Enric Marco s’est inventé une vie, celle d’un jeune anarchiste, d’un combattant républicain, d’un féroce antifranquiste et enfin, ultime mensonge, abject et fascinant, celle d’un déporté. Une imposture magistrale. Une grande œuvre de mystifications qui a explosé en plein vol en 2005, laissant l’Espagne, le pays tout entier, partagé entre le dégoût et la stupéfaction. Comment un ouvrier mécanicien catalan a-t-il pu orchestrer une telle mascarade, tromper tant de monde, berner une démocratie sans qu’on le stoppe avant ? Don Quichotte pathétique et incontrôlable, Enric Marco pratique l’embrouille historique avec un mélange d’aplomb et de sentimentalisme. Un orfèvre du récit fantasmé. L’incarnation d’une Espagne fragmentée qui se réveille après quarante ans de dictature. Une longue gueule de bois qu’on absout dans la transition démocratique et dont Marco est, à sa manière, le miraculeux guérisseur. Les usurpateurs osent tout, c’est même à ça qu’on les reconnait !

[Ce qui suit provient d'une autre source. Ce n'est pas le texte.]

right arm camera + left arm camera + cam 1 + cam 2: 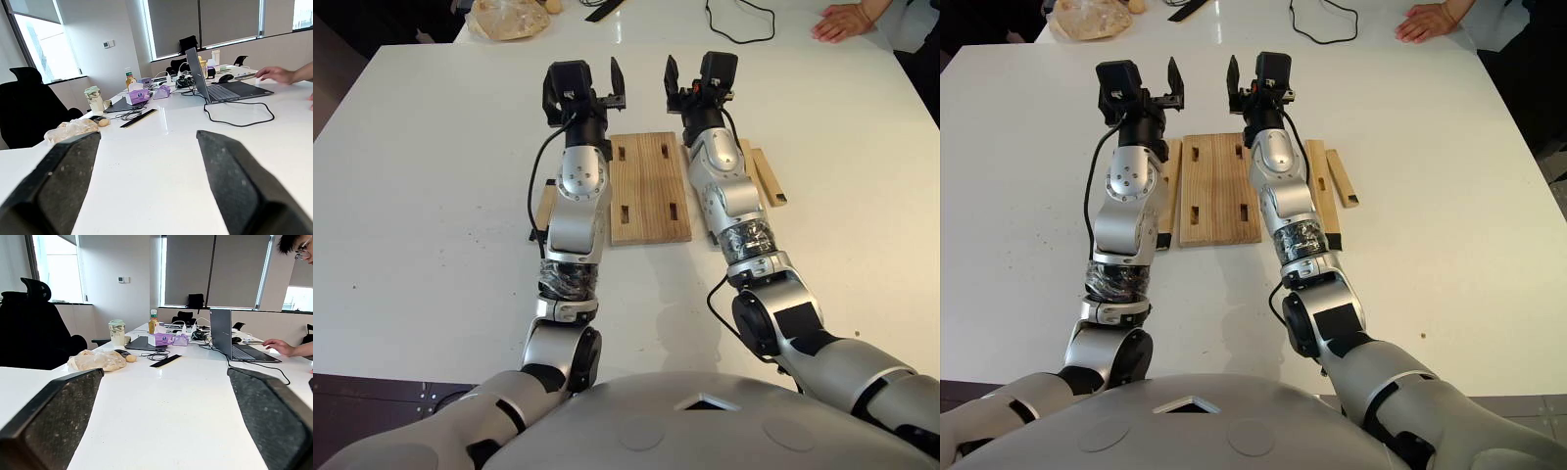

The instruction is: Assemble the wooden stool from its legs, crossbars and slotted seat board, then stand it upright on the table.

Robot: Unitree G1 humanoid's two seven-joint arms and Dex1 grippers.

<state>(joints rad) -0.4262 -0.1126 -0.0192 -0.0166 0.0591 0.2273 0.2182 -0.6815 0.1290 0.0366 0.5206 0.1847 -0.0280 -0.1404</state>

Sauf que l’Espagne, ses élites intellectuelles et syndicales, ont volontairement ou involontairement fermé les yeux sur le cas « Marco ». Cette pointure dans la falsification et dans le travestissement d’identité(s) a occupé le devant de la scène pendant presque quatre décennies. Il a beaucoup parlé, sur les tribunes, au micro des télévisions, devant des lycéens, des étudiants, des associatifs, etc… Un vrai moulin à paroles. L’icône d’une gauche repentante et humaniste. Le garant d’une unité espagnole enfin retrouvée. La passerelle entre la Seconde République et l’entrée dans la CEE. Tour à tour, secrétaire général de la CNT, figure tutélaire de l’anarcho-syndicalisme dans les années 70, dirigeant de la FAPAC (une association de parents d’élèves de Catalogne) et enfin Président de l’Amicale de Mauthausen. Et toujours, ce besoin de paraître, signe d’une fièvre médiatique aigue. Seul un romancier pouvait tenter de percer le mystère d’un homme prêt à tout pour sublimer sa terne existence. Seul un créateur pouvait extraire de ce magma de faits incohérents et contradictoires, une certaine vérité. Javier Cercas s’est porté candidat pour cette expérience journalistico-littéraire.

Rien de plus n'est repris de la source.